2) Shift tetrahedralization code : Shift tetrahedralization to part where mesh is converted to soft-body data-structures. While this is contradicting to the first point, this will add the layer of abstraction where the users don’t see the individual tetrahedrons stored as quads which distort the view and don’t allow for practical usage of the simulator since there’s not proper way to go back to the original object once the modifier has been applied. The first point will simply allow users to make use of the tetrahedralization whenever required outside of simulations.
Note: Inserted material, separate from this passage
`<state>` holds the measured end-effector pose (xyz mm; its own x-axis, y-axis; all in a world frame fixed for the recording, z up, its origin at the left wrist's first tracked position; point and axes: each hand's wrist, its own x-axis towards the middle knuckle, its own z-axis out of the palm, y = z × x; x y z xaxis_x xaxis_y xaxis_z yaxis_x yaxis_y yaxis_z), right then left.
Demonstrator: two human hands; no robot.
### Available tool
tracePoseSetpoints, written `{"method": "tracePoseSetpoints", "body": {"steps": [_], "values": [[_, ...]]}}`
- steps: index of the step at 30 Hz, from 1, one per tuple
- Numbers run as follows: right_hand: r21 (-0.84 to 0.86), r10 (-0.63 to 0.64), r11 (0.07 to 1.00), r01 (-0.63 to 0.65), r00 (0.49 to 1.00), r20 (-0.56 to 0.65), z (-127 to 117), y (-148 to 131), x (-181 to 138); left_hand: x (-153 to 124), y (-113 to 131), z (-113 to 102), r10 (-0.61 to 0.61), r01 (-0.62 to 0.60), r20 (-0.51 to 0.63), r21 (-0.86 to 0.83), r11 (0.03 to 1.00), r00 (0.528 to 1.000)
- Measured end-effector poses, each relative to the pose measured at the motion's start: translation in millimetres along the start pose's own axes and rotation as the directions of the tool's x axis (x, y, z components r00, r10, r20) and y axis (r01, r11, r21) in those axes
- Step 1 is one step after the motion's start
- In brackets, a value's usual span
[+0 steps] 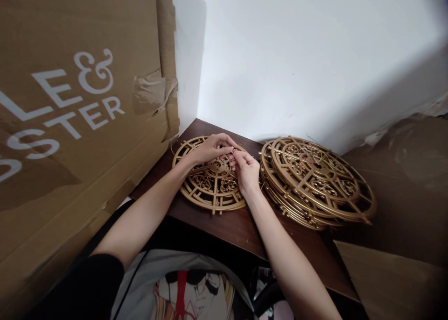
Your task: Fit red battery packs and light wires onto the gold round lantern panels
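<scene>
Together, your left hand and right hand grip a small piece, too tiny to identify, above the gold openwork disc lying on the table beside a stack of similar discs.

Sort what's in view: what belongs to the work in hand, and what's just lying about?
In the work: left hand, right hand, disc beneath, tiny unclear piece between hands, table, probably disc stack.

Lying about, seemingly: lettered box, cardboard at right.
</scene>
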<state>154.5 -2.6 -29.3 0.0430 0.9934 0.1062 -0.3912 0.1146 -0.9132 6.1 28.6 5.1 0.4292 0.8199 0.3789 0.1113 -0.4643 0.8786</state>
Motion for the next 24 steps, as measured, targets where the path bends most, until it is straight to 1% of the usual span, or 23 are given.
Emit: {"method": "tracePoseSetpoints", "body": {"steps": [4,11,16,21,24], "values": [[0.007,-0.009,1.000,0.009,1.000,0.007,-0.8,0.8,0.3,-0.2,-1.5,-0.5,0.021,-0.021,0.026,-0.003,1.000,0.999],[-0.040,-0.011,0.999,0.011,1.000,0.007,-1.4,0.6,0.1,-0.8,1.9,0.3,0.000,0.000,0.015,0.025,1.000,1.000],[-0.044,-0.014,0.999,0.014,1.000,0.010,-2.2,0.4,0.2,-0.5,3.9,0.4,0.015,-0.015,0.000,0.040,0.999,1.000],[-0.019,-0.031,0.999,0.031,0.999,-0.011,0.7,-2.5,-2.0,-1.0,3.0,1.4,-0.049,0.049,-0.004,-0.011,0.999,0.999],[-0.007,-0.041,0.999,0.041,0.999,0.017,2.4,-4.8,-4.2,-1.3,1.7,1.4,-0.077,0.075,-0.027,-0.063,0.995,0.997]]}}
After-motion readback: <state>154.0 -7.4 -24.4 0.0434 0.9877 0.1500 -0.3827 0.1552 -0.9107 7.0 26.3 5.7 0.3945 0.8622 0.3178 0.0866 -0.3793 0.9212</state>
3) Implement self collisions and collision : This is fairly self explanatory, a part of the project scope and undoubtedly one of the most important parts of any simulation engines is collision and self collision that could not be completed due to various challenges.

4) Vertex groups : Add vertex group options that can be used for multiple purposes including pinning vertices and changing mass of certain regions of the soft-body

5) Cloth simulation : Make option for performing cloth simulation using the current solver. This would require additional bending constraint to be implemented. The bending constraint would require the initial angle between neighboring faces to be saved which is not a part of the current data structures defined. An easy fix to this would be to store the initial normal vector of all planes and use them to calculate the initial angle in subsequent steps.

6) Refactor soft body code : Define new flow for soft-body data-structure. Currently the soft-body data-structure is present inside the object data-structure. This makes the code less readable and a little more convoluted to navigate around. Would prefer structuring the data like it’s structured for cloth right now.

Acknowledgements

Thank you so much Sebastian Parborg for being my rubber duck. You were always extremely helpful and patient and I really look forward to working a lot more with you. I would also like to thank Matthias Müller whose work have been implemented throughout the project.